Journal of Neurophysiology ◽

10.1152/jn.1992.68.4.1468 ◽

1992 ◽

Vol 68 (4) ◽

pp. 1468-1471 ◽

Cited By ~ 19

Author(s):

G. Liu ◽

J. L. Feldman

Keyword(s):

Spinal Cord ◽

Synaptic Transmission ◽

Amplitude Distribution ◽

Excitatory Synaptic Transmission ◽

Neonatal Rat ◽

Respiratory Neurons ◽

Motor Nucleus ◽

Patch Clamp Recording ◽

Epsc Amplitude ◽

Quantal Size

1. The quantal nature of excitatory synaptic transmission was studied in respiratory interneurons and phrenic motoneurons of intact neonatal rat brain stem-spinal cord preparations in vitro. Synaptic currents were recorded with whole-cell patch-clamp recording techniques. 2. Because the most important factor for quantal detection is the ratio of quantal size to quantal standard deviation, factors that influence this ratio were evaluated so that experimental techniques that enhance this ratio could be defined. 3. Under favorable conditions, we directly observed quantal amplitude fluctuations in spontaneous excitatory postsynaptic currents (EPSCs) in spinal cord respiratory neurons.

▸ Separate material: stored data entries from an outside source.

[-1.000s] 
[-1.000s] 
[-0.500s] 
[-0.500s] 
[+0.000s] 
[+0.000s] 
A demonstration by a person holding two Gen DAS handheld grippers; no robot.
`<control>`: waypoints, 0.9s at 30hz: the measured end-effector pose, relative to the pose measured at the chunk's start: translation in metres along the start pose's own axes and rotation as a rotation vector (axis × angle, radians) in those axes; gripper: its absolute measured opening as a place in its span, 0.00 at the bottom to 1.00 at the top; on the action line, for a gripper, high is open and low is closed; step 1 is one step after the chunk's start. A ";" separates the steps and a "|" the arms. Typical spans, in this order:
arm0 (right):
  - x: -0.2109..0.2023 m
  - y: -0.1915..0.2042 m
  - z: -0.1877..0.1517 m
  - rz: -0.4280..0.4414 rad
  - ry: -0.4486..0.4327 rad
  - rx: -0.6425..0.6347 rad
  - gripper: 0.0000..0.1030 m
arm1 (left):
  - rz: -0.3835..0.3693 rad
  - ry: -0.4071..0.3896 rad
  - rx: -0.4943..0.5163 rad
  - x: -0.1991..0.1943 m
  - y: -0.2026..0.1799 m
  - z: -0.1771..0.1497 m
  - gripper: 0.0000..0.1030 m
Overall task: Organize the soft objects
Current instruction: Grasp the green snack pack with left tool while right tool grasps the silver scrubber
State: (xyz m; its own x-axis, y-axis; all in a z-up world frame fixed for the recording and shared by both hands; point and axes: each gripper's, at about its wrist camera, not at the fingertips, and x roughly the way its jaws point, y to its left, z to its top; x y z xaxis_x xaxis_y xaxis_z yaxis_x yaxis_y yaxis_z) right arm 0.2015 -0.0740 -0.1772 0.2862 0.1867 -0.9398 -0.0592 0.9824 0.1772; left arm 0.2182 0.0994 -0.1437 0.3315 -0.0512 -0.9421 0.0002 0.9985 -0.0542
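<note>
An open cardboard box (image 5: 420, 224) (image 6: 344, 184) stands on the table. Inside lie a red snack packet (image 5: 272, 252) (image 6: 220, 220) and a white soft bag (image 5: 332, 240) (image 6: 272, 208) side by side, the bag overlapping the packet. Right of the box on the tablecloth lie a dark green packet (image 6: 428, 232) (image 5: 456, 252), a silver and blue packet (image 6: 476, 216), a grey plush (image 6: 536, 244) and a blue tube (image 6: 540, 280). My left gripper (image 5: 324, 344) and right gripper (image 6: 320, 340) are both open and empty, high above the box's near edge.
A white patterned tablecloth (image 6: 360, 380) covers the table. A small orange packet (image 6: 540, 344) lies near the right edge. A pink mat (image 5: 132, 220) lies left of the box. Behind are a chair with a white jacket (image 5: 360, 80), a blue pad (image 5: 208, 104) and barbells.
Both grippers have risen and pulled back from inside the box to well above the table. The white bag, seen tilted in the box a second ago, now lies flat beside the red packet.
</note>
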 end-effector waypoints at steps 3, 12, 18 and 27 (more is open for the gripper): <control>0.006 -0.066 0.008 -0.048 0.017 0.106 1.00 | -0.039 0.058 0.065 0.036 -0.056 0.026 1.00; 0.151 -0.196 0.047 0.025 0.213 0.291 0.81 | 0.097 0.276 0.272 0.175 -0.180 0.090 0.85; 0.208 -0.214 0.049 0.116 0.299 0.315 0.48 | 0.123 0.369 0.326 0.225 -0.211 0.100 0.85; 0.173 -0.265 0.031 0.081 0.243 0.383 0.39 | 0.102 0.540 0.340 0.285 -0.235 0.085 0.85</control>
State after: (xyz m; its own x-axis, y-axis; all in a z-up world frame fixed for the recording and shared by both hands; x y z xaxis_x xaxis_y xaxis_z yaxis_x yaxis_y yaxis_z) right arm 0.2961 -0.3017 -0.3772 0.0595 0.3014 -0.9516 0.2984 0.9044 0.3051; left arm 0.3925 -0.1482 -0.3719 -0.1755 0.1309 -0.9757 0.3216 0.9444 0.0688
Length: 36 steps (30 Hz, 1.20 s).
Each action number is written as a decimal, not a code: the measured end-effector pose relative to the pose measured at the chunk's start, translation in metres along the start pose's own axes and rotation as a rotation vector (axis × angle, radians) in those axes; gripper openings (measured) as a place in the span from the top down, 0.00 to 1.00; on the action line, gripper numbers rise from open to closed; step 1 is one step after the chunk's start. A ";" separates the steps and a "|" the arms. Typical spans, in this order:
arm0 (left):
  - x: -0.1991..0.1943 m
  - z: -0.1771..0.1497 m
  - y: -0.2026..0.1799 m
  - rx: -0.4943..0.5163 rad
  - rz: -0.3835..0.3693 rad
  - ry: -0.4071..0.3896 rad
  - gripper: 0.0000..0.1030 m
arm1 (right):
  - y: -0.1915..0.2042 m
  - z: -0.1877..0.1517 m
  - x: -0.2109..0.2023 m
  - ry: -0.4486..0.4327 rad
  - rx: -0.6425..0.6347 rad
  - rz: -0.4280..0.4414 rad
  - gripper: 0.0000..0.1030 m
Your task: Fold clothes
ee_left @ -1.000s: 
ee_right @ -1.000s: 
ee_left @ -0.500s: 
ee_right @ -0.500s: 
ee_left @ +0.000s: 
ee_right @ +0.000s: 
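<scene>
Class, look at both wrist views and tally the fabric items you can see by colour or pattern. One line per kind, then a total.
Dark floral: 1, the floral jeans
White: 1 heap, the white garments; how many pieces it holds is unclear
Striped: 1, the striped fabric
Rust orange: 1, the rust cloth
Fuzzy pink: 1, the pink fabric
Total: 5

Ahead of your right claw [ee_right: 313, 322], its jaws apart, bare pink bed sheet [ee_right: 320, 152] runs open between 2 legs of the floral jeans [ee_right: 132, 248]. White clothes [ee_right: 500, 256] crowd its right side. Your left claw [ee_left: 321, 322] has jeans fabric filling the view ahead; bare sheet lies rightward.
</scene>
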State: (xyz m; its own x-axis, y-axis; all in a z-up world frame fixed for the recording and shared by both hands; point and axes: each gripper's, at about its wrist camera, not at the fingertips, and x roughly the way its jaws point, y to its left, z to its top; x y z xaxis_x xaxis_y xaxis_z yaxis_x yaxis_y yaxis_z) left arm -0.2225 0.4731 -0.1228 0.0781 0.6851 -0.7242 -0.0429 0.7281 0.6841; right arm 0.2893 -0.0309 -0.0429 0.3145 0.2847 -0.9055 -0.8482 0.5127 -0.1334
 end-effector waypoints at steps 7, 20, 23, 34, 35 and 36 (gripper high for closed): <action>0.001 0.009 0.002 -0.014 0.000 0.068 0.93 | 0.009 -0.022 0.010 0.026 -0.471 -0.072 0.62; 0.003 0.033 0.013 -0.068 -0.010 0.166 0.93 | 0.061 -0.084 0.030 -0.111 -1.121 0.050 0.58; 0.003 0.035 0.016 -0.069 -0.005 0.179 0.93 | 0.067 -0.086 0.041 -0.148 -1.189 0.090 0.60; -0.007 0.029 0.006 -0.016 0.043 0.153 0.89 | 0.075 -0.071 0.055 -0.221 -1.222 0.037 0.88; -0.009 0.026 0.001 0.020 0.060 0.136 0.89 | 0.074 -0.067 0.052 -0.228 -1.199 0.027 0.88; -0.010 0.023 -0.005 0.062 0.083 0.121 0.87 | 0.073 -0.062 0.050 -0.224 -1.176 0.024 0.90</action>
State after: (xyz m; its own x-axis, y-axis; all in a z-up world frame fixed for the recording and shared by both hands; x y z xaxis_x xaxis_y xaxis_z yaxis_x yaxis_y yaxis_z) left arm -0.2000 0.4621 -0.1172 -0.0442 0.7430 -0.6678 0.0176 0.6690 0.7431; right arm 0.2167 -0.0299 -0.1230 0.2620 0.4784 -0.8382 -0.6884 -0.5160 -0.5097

The quantal conductance size was 55-100 pS. With fast decay of these EPSCs, the charge reaching the soma for a single quantum is only approximately 15 fC (Vh = -80 mV). 4. We also studied miniature EPSC amplitude distributions. These were skewed, as previously reported; however, distinct quantal intervals were observed. Furthermore, in three cells tested, the quantal size in the miniature EPSC amplitude distribution was similar to the quantal size in the spontaneous EPSC amplitude distribution. 5. We conclude that excitatory synaptic transmission in the mammalian spinal cord is quantal and that the apparent skewness of miniature EPSC distributions results from summation of events with multiple quantal peak amplitudes.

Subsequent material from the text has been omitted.